We heard from CMI CEO, Ann Francke CMgr CCMI, who highlighted that the only true certainty in today’s climate is uncertainty and the importance of creating your own certainty. In addition, Ann pointed out that the apprenticeship levy is extremely underutilised, which presents a key opportunity to be proactive in training a workforce and planning for the future.
Tanya Aitken CMgr FCMI discussed how poor management costs the UK economy £84bn, which demonstrates importance of addressing leadership skills gaps. Tanya also discussed the positive impact of CMI accreditation, which boosts employment prospects by 10%.
We learnt how Higher Education Institutions are working collaboratively with CMI in a multitude of innovative ways.
The University of Huddersfield’s Vice-Chancellor, Professor Bob Cryan CBE CMgr, discussed the importance of asking fundamental questions such as; what gives us the right to lead?
The University of Huddersfield is the first higher education institution in the world to require all managers to become qualified as Chartered Managers and to date has enabled 83 senior leaders to achieve CMI Chartered Manager status.
We heard from Steve Galliford CCMI on how Coventry University successfully took CMI beyond the Business School. Coventry University offer embedded modules with CMI accreditation across various course disciplines, such as nursing and engineering. This demonstrated that is essential across various degree subjects in improving long-term employment and progression prospects for graduates.
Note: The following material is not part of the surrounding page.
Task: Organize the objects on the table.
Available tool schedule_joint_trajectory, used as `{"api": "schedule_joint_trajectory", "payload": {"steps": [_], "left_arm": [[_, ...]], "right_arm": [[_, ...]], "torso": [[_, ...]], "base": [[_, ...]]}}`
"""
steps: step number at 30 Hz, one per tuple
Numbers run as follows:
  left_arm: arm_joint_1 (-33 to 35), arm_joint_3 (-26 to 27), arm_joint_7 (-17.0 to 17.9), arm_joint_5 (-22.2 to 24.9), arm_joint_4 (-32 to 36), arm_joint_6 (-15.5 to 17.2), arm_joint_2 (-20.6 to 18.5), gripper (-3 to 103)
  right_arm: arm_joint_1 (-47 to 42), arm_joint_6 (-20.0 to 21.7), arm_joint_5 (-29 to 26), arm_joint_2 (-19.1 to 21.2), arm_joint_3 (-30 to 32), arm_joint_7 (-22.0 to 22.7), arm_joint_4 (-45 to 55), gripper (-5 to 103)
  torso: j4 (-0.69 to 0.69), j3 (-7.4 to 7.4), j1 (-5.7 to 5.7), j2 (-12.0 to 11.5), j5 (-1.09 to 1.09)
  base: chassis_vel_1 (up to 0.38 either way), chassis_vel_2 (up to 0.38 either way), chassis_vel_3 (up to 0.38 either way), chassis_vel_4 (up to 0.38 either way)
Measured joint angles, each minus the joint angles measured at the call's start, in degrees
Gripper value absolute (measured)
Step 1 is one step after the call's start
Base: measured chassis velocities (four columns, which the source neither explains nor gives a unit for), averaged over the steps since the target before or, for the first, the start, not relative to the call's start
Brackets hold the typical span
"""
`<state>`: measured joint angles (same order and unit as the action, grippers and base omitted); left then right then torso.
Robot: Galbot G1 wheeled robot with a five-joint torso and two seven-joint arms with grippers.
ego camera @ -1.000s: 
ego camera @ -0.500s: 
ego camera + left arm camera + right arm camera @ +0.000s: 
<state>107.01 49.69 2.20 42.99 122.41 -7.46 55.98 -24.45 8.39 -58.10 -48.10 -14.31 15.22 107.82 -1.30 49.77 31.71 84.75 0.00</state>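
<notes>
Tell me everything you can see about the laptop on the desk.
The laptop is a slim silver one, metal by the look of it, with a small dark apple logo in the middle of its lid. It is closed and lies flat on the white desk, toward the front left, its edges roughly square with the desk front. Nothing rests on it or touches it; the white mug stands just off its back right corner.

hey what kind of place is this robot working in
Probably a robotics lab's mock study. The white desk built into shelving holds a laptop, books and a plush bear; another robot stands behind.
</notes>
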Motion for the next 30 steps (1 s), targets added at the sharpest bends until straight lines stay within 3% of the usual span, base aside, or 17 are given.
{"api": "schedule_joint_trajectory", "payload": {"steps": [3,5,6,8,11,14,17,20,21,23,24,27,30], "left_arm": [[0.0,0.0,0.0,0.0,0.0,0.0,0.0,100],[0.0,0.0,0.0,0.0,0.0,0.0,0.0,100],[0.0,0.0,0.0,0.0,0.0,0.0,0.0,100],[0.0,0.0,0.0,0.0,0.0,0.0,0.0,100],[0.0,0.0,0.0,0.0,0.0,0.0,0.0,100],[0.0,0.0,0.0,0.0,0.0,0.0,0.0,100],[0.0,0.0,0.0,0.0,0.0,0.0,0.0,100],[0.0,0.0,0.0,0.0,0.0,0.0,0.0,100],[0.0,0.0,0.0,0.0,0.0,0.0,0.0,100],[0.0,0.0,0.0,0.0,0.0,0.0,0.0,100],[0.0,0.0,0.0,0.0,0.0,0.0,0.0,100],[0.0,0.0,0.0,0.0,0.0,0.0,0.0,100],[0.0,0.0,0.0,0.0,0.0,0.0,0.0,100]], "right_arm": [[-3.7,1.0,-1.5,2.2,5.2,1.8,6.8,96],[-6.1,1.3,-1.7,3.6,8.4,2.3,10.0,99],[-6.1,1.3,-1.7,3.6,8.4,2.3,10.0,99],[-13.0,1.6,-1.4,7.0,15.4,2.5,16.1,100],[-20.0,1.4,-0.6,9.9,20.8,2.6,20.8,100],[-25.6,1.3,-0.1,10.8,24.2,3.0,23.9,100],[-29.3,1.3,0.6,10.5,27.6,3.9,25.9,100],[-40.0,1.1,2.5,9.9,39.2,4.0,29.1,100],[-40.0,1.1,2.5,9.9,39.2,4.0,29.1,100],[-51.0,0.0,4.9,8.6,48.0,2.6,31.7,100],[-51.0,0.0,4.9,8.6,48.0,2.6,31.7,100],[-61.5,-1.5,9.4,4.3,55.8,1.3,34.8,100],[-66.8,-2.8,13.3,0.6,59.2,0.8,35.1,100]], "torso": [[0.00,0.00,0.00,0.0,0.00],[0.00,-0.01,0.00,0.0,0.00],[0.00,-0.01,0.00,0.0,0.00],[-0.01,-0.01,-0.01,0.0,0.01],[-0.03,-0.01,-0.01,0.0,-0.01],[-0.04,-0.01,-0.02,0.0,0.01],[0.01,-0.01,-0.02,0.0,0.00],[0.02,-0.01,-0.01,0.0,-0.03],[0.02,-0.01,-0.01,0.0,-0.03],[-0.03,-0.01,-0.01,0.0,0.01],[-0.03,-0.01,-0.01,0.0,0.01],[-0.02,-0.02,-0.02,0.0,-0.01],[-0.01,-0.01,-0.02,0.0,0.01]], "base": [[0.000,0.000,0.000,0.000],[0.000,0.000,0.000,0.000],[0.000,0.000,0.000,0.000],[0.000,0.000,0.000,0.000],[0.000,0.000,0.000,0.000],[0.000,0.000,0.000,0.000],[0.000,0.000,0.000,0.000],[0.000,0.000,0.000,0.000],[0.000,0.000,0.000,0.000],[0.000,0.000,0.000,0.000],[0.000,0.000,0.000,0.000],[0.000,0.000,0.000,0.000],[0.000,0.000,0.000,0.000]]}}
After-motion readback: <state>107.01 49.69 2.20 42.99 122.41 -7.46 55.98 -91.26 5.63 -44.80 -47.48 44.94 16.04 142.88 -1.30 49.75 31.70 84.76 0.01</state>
What do students think of CMI?
We heard directly from students on how CMI was beneficial to their career prospects.
Alexis Pepin gave insight into how CMI adds value to London College of Fashion and the networking and career development opportunities of being a CMI Student Ambassador.
Sophie Scoular described the positive impact of CMI resources, which supported her studies at Nottingham Trent University. The accreditation enabled her to stand out which improved employment prospects.
Waqar Arshad of Coventry University explained on how management tools were useful during his placement, which allowed him to stand out. CMI had a positive impact on his employability as a master’s graduate.
How are we working in International Partnerships?
Professor Jonathan Winterton described how graduate employability and preparing students for work was a key driver for their CMI Partnership at Taylor's University in Malaysia. He discussed the widespread concern with qualification inflation and brain drain of Malaysian graduates leaving to go to the UK and Australia. Employers have input which helps to co-create the curriculum at Taylor’s University, which is enables graduate to be better prepared for the workplace.
Gail Thrippleton, talked about how CMI accreditation is offered through International Partnerships at the University of Derby. Extending CMI Partnership Internationally gave ownership to international partners, which enabled them to create their own local leadership programs. 84% of students at partner institutions chose their course based on CMI accreditation.
Mike Winter OBE explained how University of London graduates are boosting their employability by obtaining CMI accreditation in addition to their MBA. This enhanced professional opportunities and meant they were more likely to get jobs.
In summary, this year’s CMI HE conference was an opportunity to hear some inspiring examples of the value CMI adds to our Higher Education partners. We look forward to working with you throughout 2019 and hope to see you at next year’s conference.